Moles are a common type of growth on the skin. They often appear as small, dark brown spots and are caused by clusters of pigmented cells. Moles generally appear during childhood and adolescence. Most people have 10 to 45 moles, almost all of which appear before age 40. Some moles may fade or disappear as you age.
Most moles are harmless. Rarely, they become cancerous. Monitoring moles and other pigmented patches is an important step in detecting skin cancer, especially malignant melanoma.
The medical term for moles is nevi.
Moles are caused when cells in the skin, called melanocytes, grow in clusters or clumps. Melanocytes are distributed throughout your skin and produce melanin, the natural pigment that gives your skin its color.
The typical mole is a brown spot. But moles come in a wide variety of colors, shapes and sizes:
- Color and texture.
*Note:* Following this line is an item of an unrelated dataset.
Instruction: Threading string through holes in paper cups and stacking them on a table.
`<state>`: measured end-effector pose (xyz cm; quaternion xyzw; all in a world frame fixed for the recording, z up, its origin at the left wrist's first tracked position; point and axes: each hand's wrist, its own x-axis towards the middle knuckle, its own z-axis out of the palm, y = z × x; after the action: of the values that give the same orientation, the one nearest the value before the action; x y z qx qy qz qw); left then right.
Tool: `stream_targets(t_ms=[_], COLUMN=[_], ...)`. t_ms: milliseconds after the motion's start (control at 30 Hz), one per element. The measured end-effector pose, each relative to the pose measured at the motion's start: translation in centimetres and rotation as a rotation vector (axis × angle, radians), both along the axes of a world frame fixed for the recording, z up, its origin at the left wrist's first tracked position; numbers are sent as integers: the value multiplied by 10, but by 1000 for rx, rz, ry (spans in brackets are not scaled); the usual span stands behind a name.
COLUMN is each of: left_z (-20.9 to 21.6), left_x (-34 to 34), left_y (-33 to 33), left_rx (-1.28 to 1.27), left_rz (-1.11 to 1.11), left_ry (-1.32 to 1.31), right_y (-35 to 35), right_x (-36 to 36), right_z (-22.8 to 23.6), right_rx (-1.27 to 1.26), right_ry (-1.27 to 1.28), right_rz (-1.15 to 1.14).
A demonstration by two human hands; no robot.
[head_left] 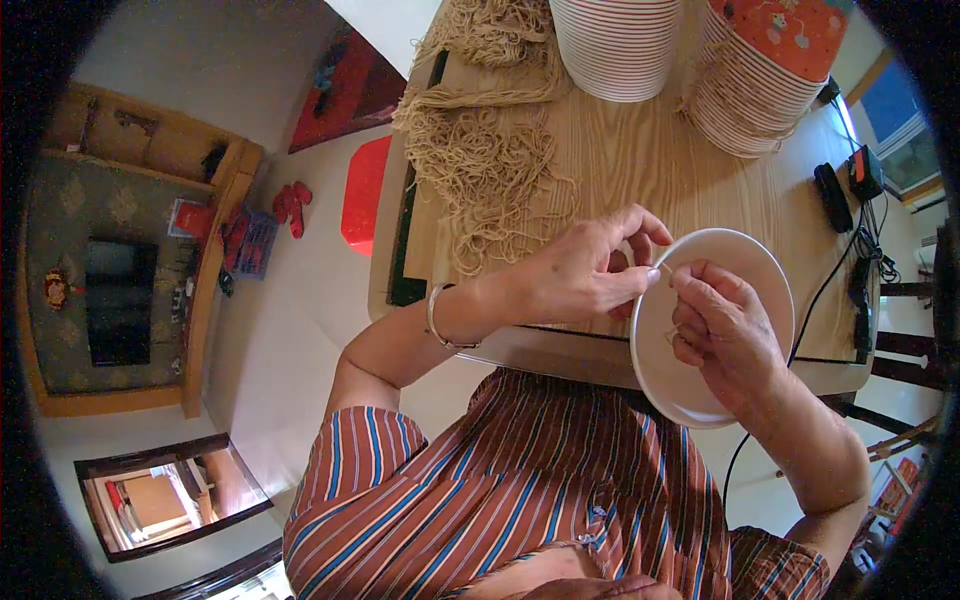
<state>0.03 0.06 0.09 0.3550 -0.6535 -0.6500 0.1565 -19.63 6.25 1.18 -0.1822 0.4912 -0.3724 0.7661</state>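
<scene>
My left hand (580, 268) and my right hand (728, 325) meet above a round white paper tub (655, 350) at the table's front edge. Both pinch thumb against finger, with a short piece of thin tan cord (667, 267) between the fingertips. Most of that cord is hidden by my fingers. The tub lies under my right hand, its round face turned toward me. Left of it, a loose tangle of tan cord (490, 180) spreads over the wooden table (640, 170).
Behind my hands stand a stack of white paper tubs (615, 50) and another stack with a red patterned outer tub (770, 40), cords hanging down its side. Black adapters and cables (860, 190) lie at the right edge. A red stool (365, 195) stands left of the table.
</scene>
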Motion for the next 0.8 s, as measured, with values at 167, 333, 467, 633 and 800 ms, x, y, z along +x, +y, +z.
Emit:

Moles can be brown, tan, black, red, blue or pink. They can be smooth, wrinkled, flat or raised. They may have hair growing from them.
- Shape. They can vary in shape from oval to round.
- Size. Moles are usually less than 1/4 inch (about 6 millimeters) in diameter — the size of a pencil eraser. Rarely, moles present at birth can be much bigger, covering wide areas of the face, torso or a limb.
Moles can develop anywhere on your body, including your scalp, armpits, under your nails, and between your fingers and toes. Most people have 10 to 45 moles. Most of these develop by age 40. Moles may change in appearance over time — some may even disappear with age. Hormonal changes of adolescence and pregnancy may cause moles to become darker, larger and more numerous.
Unusual moles that may indicate melanoma
This ABCDE guide can help you determine if a mole or a spot may be melanoma:
- A is for asymmetrical shape. One half is unlike the other half.
- B is for border. Look for moles with irregular, notched or scalloped borders.
- C is for color. Look for growths that have changed color, have many colors or have uneven color.
- D is for diameter. Look for new growth in amole larger than 1/4 inch (about 6 millimeters).
- E is for evolving. Watch for moles that change in size, shape, color or height, especially if part or all of a mole turns black.
Cancerous (malignant) moles vary greatly in appearance. Some may show all of the features listed above. Others may have only one or two.
When to see a doctor
See your doctor if you have a mole that:
- Is painful
- Itches or burns
- Oozes or bleeds
- Shows any of the ABCDE characteristics listed above
- Grows back after having been removed before
- Is new and you’re over 30 years old
- If you’re concerned about any mole, see your doctor or ask for a referral to a doctor who specializes in skin conditions (dermatologist).